A stolen bicycle similar to this one was recovered after an officer received a tip from a local business.
By Jon Johnson
SAFFORD – The mantra to shop local is often heard and while it helps out community and neighbors it also helps protect the consumer.
An example of this is the recovery of a Free Agent 20” BMX bicycle after it was stolen Monday, Jan. 21.
A woman called the police at about 5:52 p.m. that day and informed them that her son’s bicycle was stolen while he shopped at Richard’s Music Store on 5th Avenue. She said her son had placed his bike in the back alley of the store while he entered the business and when he came out the bike was gone.

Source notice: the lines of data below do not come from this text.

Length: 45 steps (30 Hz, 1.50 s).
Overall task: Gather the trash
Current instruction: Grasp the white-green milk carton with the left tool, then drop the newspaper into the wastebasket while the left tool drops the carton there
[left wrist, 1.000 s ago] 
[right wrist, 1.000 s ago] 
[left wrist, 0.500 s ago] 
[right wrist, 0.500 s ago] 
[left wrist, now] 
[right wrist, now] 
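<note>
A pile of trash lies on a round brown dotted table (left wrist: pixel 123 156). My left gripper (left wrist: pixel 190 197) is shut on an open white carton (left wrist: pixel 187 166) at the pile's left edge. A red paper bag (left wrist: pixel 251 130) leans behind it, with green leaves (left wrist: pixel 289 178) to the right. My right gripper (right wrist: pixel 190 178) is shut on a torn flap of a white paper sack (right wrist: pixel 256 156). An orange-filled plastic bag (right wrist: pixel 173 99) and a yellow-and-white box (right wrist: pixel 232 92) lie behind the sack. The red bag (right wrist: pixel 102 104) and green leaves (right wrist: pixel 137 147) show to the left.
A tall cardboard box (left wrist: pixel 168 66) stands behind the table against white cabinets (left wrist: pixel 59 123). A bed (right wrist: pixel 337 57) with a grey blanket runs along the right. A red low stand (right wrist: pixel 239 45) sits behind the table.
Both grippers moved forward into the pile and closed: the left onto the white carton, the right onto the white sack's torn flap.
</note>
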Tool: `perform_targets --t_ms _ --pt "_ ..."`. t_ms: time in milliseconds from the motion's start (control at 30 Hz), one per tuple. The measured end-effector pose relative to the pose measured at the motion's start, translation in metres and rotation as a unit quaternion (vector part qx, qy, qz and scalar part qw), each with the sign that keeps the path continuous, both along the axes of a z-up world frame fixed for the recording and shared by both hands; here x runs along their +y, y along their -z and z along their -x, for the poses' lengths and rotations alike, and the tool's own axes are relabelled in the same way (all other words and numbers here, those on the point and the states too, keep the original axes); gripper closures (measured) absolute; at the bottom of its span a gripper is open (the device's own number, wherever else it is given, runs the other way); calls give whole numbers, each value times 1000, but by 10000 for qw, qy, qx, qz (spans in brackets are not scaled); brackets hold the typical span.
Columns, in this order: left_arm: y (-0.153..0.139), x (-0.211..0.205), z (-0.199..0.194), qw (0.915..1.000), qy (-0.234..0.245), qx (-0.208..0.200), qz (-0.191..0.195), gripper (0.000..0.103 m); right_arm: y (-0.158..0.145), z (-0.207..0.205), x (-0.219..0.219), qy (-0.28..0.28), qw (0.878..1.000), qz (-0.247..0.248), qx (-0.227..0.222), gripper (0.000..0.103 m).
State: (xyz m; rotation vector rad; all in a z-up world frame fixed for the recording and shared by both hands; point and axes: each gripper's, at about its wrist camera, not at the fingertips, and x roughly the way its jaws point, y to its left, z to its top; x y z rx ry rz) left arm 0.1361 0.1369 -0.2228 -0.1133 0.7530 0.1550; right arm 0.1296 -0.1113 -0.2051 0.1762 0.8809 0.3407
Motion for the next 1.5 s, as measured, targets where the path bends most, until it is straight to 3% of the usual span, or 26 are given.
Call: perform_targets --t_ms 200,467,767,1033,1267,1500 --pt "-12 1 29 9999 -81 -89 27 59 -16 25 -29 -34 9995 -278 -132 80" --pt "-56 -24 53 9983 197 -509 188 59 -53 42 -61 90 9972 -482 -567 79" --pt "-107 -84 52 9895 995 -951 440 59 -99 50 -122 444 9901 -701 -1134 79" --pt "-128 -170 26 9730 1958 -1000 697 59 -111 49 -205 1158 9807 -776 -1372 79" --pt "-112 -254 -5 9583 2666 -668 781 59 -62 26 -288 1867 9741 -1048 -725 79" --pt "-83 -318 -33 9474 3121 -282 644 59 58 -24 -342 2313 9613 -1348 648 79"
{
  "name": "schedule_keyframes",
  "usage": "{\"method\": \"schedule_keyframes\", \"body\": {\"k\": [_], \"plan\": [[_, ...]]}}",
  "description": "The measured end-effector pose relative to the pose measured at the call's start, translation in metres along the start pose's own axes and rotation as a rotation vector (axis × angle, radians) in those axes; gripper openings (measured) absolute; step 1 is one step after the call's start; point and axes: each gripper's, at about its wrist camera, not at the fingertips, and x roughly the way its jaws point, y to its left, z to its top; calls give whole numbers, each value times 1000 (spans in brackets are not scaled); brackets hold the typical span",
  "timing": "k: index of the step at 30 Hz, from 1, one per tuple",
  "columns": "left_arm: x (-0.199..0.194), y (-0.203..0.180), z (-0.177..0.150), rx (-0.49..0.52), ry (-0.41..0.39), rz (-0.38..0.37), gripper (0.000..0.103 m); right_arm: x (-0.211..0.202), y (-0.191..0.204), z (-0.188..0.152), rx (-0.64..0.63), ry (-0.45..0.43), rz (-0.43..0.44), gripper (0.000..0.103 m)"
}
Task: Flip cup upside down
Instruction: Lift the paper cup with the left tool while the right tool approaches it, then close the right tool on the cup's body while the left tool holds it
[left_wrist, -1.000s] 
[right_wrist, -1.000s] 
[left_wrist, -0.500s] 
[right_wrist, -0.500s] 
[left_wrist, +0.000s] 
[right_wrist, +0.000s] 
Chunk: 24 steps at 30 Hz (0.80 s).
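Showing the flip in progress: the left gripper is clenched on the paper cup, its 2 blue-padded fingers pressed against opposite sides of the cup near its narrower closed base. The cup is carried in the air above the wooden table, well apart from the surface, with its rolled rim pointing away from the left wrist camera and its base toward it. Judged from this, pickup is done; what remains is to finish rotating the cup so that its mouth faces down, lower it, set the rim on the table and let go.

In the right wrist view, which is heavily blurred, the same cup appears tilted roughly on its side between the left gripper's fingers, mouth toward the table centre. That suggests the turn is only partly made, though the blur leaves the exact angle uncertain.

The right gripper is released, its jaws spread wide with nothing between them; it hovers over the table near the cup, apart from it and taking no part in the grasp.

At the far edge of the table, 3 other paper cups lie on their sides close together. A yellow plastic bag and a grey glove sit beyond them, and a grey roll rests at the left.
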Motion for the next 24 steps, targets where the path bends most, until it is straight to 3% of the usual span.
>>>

She described it as being dark metallic blue with black rims and that it had cost $352.81 when it was purchased in December.
Two days later, a second officer responded to Cycle Path at 726 S. 6th Ave. after the owner had called with information regarding the stolen bike.
He said a woman had brought the bike in to have a tire repaired and when he performed the repair he wrote down the serial number to the bike. Upon researching the number, he found out the bike was actually sold to a former employee of his. The man described the woman and the bicycle, and the officer believed it to be Tonya Reed, who he had seen on a bicycle earlier in the day. The officer then called the victim to make sure Reed didn’t have permission to use the bike and learned that a theft report on it had previously been filed.
On Thursday, Jan. 24, a third officer located Reed and arrested her on a warrant out of the Gila Valley Consolidated Court for criminal trespassing in the third degree. The officer also had knowledge that Reed, who suffers from mental illness, was a suspect in the theft of the bicycle.
Upon questioning, Reed readily admitted taking the bike and said she did so because it was blue and blue is the color of her gang. Reed was then booked into the Graham County Adult Detention Facility on her warrant and was given a separate citation for theft.
After leaving the jail, the officer responded to Reed’s residence and the occupants showed the officer where the bicycle was laying in the front yard. The occupants said they had a feeling Reed had stolen the bike but were not sure, so they did not report it.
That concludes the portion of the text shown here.